Scraping 3rd-Party Ticket Prices Using Stubhub's API
I have a colleague working in entertainment that needed to gather ticket prices on 3rd party sales to get a reading on the popularity and pricing of events. Currently, the colleague’s company pays a large sum to a contractor to scrape this data daily. We wanted to see if this was possible and easy to do using the StubHub API.
Update 3/5/2017: I'm glad my blog post has been helpful for a lot of users who are interested in getting started with getting data from StubHub's API using Python. But since the blog post last June, there's been a lot of changes and I wanted to update my post with the latest details.

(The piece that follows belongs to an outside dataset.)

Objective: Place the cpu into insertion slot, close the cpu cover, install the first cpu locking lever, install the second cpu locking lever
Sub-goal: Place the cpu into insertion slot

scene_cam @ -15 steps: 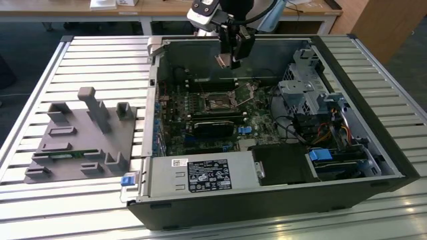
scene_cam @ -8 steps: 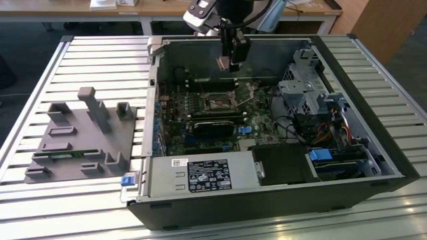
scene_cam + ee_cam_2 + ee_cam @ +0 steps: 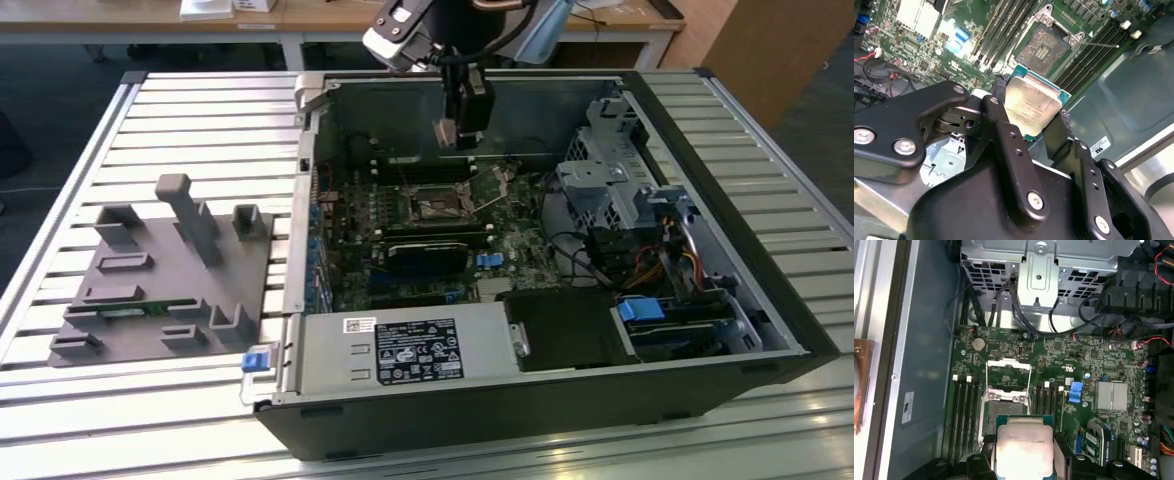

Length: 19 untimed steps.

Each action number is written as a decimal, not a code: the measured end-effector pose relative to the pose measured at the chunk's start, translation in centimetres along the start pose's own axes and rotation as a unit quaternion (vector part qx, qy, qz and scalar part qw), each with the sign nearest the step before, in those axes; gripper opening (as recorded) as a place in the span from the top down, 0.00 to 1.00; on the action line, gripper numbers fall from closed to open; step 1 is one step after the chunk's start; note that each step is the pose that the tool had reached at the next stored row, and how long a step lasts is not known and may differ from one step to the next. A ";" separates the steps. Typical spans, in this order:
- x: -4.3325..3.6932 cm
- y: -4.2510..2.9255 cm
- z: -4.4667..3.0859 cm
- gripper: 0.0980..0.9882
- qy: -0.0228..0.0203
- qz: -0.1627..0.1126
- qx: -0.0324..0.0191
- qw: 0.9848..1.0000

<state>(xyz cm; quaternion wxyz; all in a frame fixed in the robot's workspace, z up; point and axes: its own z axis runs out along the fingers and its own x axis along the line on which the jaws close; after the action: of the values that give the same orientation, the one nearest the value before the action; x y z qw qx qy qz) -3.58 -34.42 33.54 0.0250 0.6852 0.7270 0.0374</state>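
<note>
Holds the cpu (image 3: 1023,447) clamped by opposite edges in the gripper (image 3: 1030,109), its dull grey lid square on a green rim. Hovers above the insertion slot (image 3: 1046,48), bare and below the fingertips, seemingly slightly ahead. Shows the cpu cover (image 3: 1008,363) flipped open just beyond the slot.

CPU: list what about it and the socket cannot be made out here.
- cpu underside: faces away in both wrist views.
- cpu's near edge: covered by the gripper, first wrist view.
- socket near part: behind the cpu, first wrist view.
- socket detail: too small in the exterior view.
</note>
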 end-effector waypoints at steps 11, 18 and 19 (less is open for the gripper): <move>0.02 -0.10 1.11 0.50 -0.004 0.000 0.000 1.000; 0.02 -0.13 1.51 0.50 -0.004 0.000 0.000 1.000; 0.02 -0.14 1.56 0.50 -0.004 0.000 0.000 1.000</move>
<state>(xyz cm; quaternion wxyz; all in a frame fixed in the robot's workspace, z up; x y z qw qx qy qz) -3.58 -34.38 31.97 0.0279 0.6855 0.7267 0.0343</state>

First, Stubhub had deprecated the Inventory Search API with a newer version, so the new code is updated to reflect that.
If you're having trouble subscribing to InventorySearchAPI-v2, see the last section on this post to manually subscribe to it.
Initial Problem
The output product from the contractor’s tool is a simple flat file with event, venue information, and all the tickets currently listed for sale with seat information, quantity, and prices.
This sounds pretty straight forward and I should be able to use StubHub’s API to gather this information. So I start by doing some homework.
You can find my full code on GitHub
Getting Started with StubHub’s API
StubHub has provided a robust set of API to access its site with pretty thorough documentation, including a Getting Started Guide to sign up for a StubHub account and request for API keys.
So I spent a few hours reading up on the developer interface to create a proof of concept for my colleague.
Step 1 - Obtaining StubHub User Access Token
First step to use the API is to request an Authorization Token that my Python app will use. StubHub has some instructions using a REST client, but it’s a little different with Python.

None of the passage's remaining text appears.